WORK ORDER »
Repeat the listing that follows exactly. Pictures are not part of the copy.

___ SUPPLIED INFORMATION

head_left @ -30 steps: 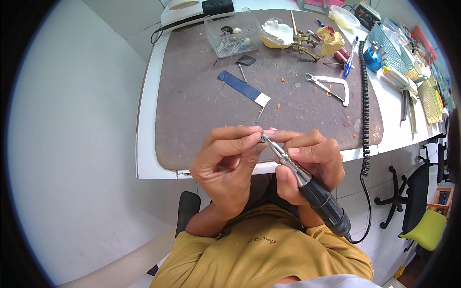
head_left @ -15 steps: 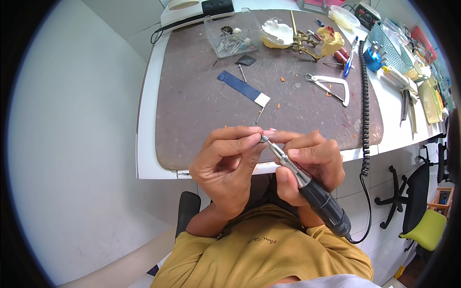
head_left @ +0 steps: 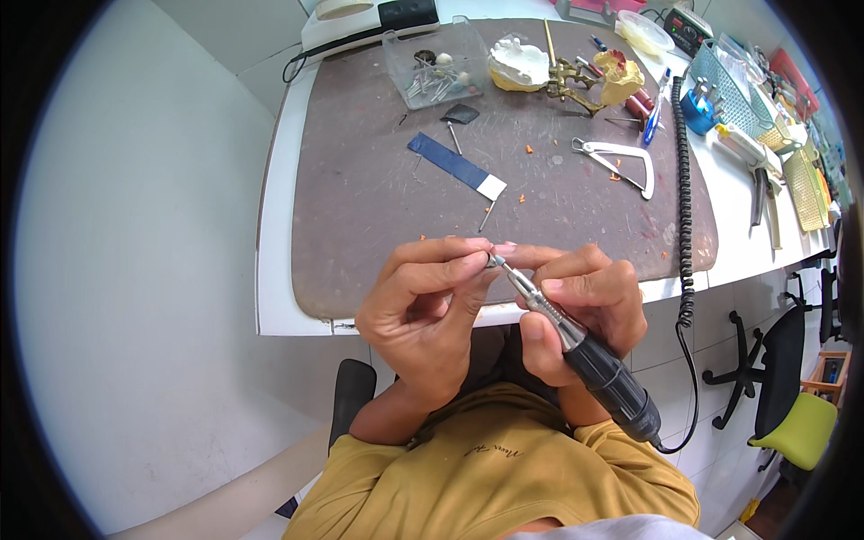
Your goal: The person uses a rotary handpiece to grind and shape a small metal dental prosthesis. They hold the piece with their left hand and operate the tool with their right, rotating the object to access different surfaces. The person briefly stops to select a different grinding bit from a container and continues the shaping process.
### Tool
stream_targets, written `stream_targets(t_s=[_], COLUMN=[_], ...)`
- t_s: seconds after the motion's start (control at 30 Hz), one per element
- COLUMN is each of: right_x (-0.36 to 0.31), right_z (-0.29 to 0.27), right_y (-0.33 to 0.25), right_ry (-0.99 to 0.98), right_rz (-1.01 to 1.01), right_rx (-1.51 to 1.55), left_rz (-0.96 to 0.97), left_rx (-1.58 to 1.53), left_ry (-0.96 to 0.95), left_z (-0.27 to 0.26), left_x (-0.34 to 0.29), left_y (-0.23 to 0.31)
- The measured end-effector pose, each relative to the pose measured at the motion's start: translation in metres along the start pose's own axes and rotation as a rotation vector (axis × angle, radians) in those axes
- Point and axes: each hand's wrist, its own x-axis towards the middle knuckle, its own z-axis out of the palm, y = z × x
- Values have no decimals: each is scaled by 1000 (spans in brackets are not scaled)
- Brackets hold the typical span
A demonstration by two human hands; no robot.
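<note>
Above a brown mat (head_left: pixel 360 198), the left hand's (head_left: pixel 418 310) fingertips pinch a tiny, mostly hidden piece (head_left: pixel 490 262) while the right hand's (head_left: pixel 598 292) fingers wrap a drill (head_left: pixel 605 373). Grinding appears underway; the next move calls for light, steady pressure.

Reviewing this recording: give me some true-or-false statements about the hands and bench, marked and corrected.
1. The right hand holds a corded handpiece. True.
2. The left hand lies flat on the mat. False: it pinches a small, mostly hidden piece at the bit.
3. The clear box holds metal-shanked bits. True.
4. The white-ended blue strip lies right of the caliper. False: it lies left of it.
</note>
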Motion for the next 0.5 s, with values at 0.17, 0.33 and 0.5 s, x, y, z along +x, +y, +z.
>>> stream_targets(t_s=[0.17, 0.33, 0.5], right_x=[0, 1, 2], right_z=[0, -1, -2], right_y=[0, 0, -2], right_ry=[-18, -37, -39], right_rz=[-14, -31, -4], right_rx=[-17, -23, -29], left_rz=[5, 14, 21], left_rx=[23, 50, 49], left_ry=[2, 2, 11], left_z=[-1, -2, -1], left_x=[0, -1, -1], left_y=[0, 0, -1])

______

TASK OUTPUT »
head_left @ -30 steps: 
head_left @ -15 steps: 
head_left @ +0 steps: 
Your goal: The person uses a rotary handpiece to grind and shape a small metal dental prosthesis. They hold the piece with their left hand and operate the tool with their right, rotating the object to access different surfaces. The person briefly stops to select a different grinding bit from a container and continues the shaping process.
### Tool
stream_targets, written `stream_targets(t_s=[_], COLUMN=[_], ...)`
- t_s: seconds after the motion's start (control at 30 Hz), one per element
- COLUMN is each of: right_x (-0.36 to 0.31), right_z (-0.29 to 0.27), right_y (-0.33 to 0.25), right_ry (-0.99 to 0.98), right_rz (-1.01 to 1.01), right_rx (-1.51 to 1.55), left_rz (-0.96 to 0.97), left_rx (-1.58 to 1.53), left_ry (-0.96 to 0.95), left_z (-0.27 to 0.26), left_x (-0.34 to 0.29), left_y (-0.23 to 0.31)
- The measured end-effector pose, each relative to the pose measured at the motion's start: translation in metres along the start pose's own axes and rotation as a rotation vector (axis × angle, radians) in those axes
- Point and axes: each hand's wrist, its own x-axis towards the middle knuckle, its own z-axis out of the palm, y = z × x
- Values have no decimals: each is scaled by 1000 (spans in brackets are not scaled)
- Brackets hold the typical span
A demonstration by two human hands; no robot.
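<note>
Above a brown mat (head_left: pixel 360 198), the left hand's (head_left: pixel 418 310) fingertips pinch a tiny, mostly hidden piece (head_left: pixel 490 262) while the right hand's (head_left: pixel 598 292) fingers wrap a drill (head_left: pixel 605 373). Grinding appears underway; the next move calls for light, steady pressure.

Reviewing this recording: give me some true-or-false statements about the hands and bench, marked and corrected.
1. The right hand holds a corded handpiece. True.
2. The left hand lies flat on the mat. False: it pinches a small, mostly hidden piece at the bit.
3. The clear box holds metal-shanked bits. True.
4. The white-ended blue strip lies right of the caliper. False: it lies left of it.
</note>
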Motion for the next 0.5 s, with values at 0.17, 0.33 and 0.5 s, x, y, z along +x, +y, +z.
>>> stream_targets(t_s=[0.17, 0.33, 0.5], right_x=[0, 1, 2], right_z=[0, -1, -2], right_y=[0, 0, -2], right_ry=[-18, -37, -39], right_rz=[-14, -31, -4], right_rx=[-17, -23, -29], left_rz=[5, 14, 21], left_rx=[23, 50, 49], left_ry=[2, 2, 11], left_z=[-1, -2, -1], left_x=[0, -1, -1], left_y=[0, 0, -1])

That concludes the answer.